Drinking very hot beverages is “probably carcinogenic to humans,” according to a new assessment by the International Agency for Research on Cancer (IARC), which evaluates cancer risk factors for the World Health Organization. It defined “very hot” as over 150°F (65°C). This is the same classification the agency gave to red meat in late 2015.
In 1991 the Agency gave that classification only to one beverage—yerba maté, a tea infusion that is traditionally drunk very hot in South America. That was based on observational studies strongly linking high intake of maté to increased risk of esophageal cancer, presumably because the very hot temperature damages cells in ways that can promote tumors.

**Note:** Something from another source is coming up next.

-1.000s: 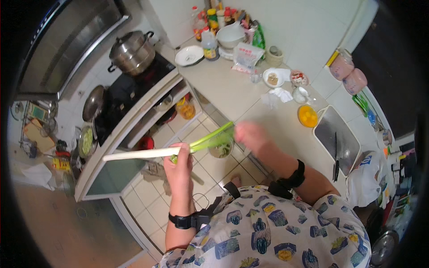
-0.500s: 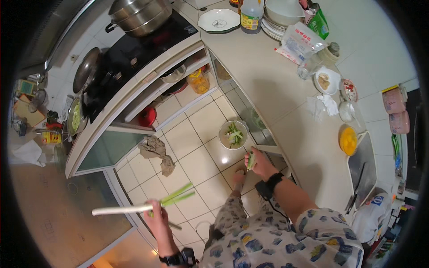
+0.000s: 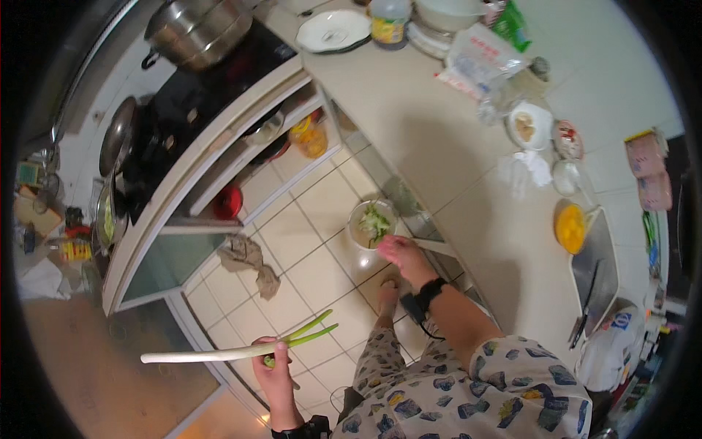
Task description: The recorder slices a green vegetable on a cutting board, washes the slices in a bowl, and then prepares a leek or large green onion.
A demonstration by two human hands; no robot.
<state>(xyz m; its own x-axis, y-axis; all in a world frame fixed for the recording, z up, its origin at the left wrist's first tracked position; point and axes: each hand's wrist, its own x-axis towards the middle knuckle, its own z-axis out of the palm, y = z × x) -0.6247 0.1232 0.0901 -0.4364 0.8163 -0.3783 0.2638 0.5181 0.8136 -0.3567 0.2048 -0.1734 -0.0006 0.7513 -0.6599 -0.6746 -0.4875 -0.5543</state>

Since then, additional animal experiments and observational human studies have suggested that any type of very hot beverage can increase the risk of cancer. The risk would come from long-term consumption of very hot beverages.
How hot is your coffee or tea? Probably not that hot by the time you drink it. Hot beverages are generally served at 160° to 185°F (71 to 85°C) in restaurants and cafes. At such temperatures, liquid can scald the mouth and, if spilled, skin. But the temperature quickly drops, depending on the delay before consumption, amount of liquid, thermal properties of the cup, and room temperature—plus the amount of milk, sugar, and whatever else you may add. Most people prefer temperatures of about 140°F (60°C) or less, according to some studies, and they usually wait until their beverages cool down to that range before drinking.